▶ **Task description**: Without changing a thing, reproduce the entire listing and leave out its pictures.

▶ **Dataset extract**:
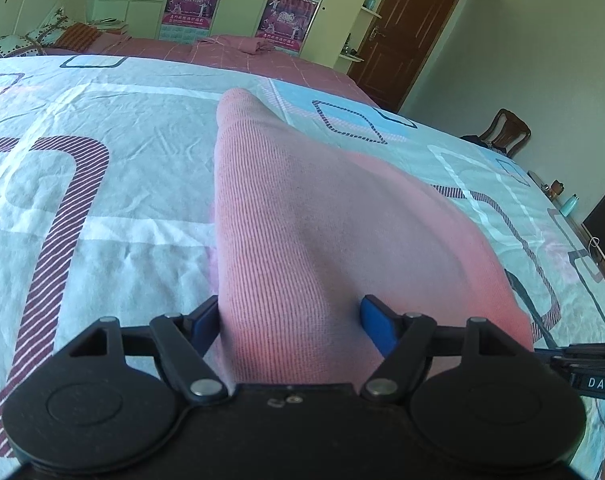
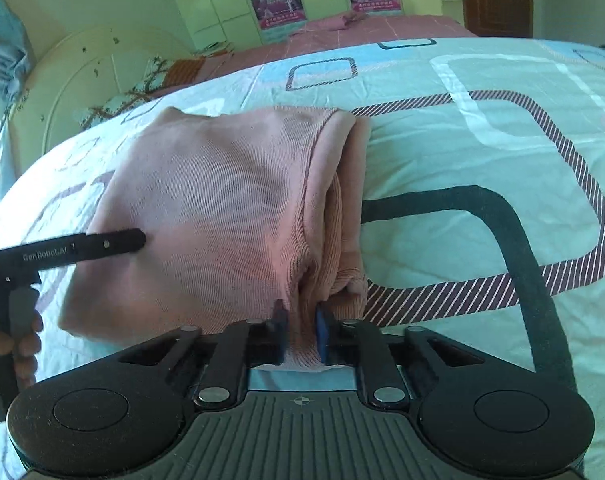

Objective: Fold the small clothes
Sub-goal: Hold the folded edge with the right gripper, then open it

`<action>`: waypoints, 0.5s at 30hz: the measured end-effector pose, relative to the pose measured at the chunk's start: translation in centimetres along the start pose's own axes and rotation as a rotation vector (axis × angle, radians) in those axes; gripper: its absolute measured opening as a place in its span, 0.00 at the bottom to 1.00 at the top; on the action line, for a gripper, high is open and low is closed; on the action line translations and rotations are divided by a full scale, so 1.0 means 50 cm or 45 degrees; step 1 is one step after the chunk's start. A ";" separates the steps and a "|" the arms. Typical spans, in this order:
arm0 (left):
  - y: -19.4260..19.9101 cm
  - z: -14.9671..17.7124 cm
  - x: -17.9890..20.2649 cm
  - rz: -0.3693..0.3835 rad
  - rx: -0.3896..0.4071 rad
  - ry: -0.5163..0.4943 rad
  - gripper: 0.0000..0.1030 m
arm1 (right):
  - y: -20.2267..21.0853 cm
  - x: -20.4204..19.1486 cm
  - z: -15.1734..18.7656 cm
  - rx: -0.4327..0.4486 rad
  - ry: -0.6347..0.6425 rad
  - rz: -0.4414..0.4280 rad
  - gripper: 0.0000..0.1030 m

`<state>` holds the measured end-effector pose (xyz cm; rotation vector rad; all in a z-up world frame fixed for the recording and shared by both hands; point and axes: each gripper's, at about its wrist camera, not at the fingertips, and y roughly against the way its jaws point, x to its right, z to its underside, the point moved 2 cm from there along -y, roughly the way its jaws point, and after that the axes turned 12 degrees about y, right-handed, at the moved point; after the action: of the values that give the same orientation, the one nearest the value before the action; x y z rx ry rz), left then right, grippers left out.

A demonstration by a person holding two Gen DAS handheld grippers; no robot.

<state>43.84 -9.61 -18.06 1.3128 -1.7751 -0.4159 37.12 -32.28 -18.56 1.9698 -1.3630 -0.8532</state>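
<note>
Right gripper is pinched tight on our pink knit garment's edge, left gripper spread wide with cloth between; it's on the bedsheet, soft, light, floppy, so we'd grab hems or corners

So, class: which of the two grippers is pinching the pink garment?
The right gripper, jaws shut on the pink garment; the left gripper stands open around it.

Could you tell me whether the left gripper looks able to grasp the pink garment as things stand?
Probably yes: the left gripper stands open with the pink garment bunched between its fingers, nothing blocking.
</note>
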 end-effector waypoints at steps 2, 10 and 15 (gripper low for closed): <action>0.003 0.000 0.006 0.001 -0.001 -0.005 0.70 | 0.009 -0.003 -0.003 0.006 0.039 0.039 0.09; -0.003 0.014 0.010 -0.009 -0.029 -0.016 0.73 | 0.001 0.023 0.023 -0.064 0.034 0.044 0.02; 0.010 -0.006 0.012 -0.025 -0.037 -0.005 0.72 | 0.037 0.029 -0.010 0.028 0.021 0.011 0.54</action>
<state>43.71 -9.88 -17.26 1.3104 -1.7546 -0.4543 36.86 -34.16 -17.09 1.9817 -1.3762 -0.8199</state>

▶ **Finished task**:
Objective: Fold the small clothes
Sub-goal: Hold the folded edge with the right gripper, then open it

`<action>`: waypoints, 0.5s at 30hz: the measured end-effector pose, relative to the pose measured at the chunk's start: translation in centimetres along the start pose's own axes and rotation as a rotation vector (axis × angle, radians) in those axes; gripper: its absolute measured opening as a place in its span, 0.00 at the bottom to 1.00 at the top; on the action line, for a gripper, high is open and low is closed; on the action line translations and rotations are divided by a full scale, so 1.0 means 50 cm or 45 degrees; step 1 is one step after the chunk's start. A ";" separates the steps and a "|" the arms. Typical spans, in this order:
arm0 (left):
  - y: -19.4260..19.9101 cm
  - z: -14.9671..17.7124 cm
  - x: -17.9890..20.2649 cm
  - rz: -0.3693..0.3835 rad
  - rx: -0.3896..0.4071 rad
  - ry: -0.5163..0.4943 rad
  - gripper: 0.0000..0.1030 m
arm1 (right):
  - y: -20.2267..21.0853 cm
  - x: -20.4204..19.1486 cm
  - z: -15.1734..18.7656 cm
  - rx: -0.4327..0.4486 rad
  - ry: -0.6347..0.6425 rad
  - rz: -0.4414..0.4280 rad
  - gripper: 0.0000..0.1030 m

`<state>` holds the measured end-effector pose (xyz cm; rotation vector rad; all in a z-up world frame fixed for the recording and shared by both hands; point and axes: each gripper's, at about its wrist camera, not at the fingertips, and y roughly against the way its jaws point, x to its right, z to its underside, the point moved 2 cm from there along -y, roughly the way its jaws point, and after that the axes turned 12 degrees about y, right-handed, at the moved point; after the action: of the values that give the same orientation, the one nearest the value before the action; x y z rx ry rz), left then right, grippers left out.

A demonstration by a person holding two Gen DAS handheld grippers; no robot.

<state>43.84 -9.61 -18.06 1.3128 -1.7751 -0.4159 37.12 -32.28 -18.56 1.9698 -1.3630 -0.8532</state>
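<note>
Right gripper is pinched tight on our pink knit garment's edge, left gripper spread wide with cloth between; it's on the bedsheet, soft, light, floppy, so we'd grab hems or corners

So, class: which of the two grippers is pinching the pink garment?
The right gripper, jaws shut on the pink garment; the left gripper stands open around it.

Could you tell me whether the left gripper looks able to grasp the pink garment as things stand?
Probably yes: the left gripper stands open with the pink garment bunched between its fingers, nothing blocking.
</note>
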 end-effector waypoints at steps 2, 10 and 15 (gripper low for closed): <action>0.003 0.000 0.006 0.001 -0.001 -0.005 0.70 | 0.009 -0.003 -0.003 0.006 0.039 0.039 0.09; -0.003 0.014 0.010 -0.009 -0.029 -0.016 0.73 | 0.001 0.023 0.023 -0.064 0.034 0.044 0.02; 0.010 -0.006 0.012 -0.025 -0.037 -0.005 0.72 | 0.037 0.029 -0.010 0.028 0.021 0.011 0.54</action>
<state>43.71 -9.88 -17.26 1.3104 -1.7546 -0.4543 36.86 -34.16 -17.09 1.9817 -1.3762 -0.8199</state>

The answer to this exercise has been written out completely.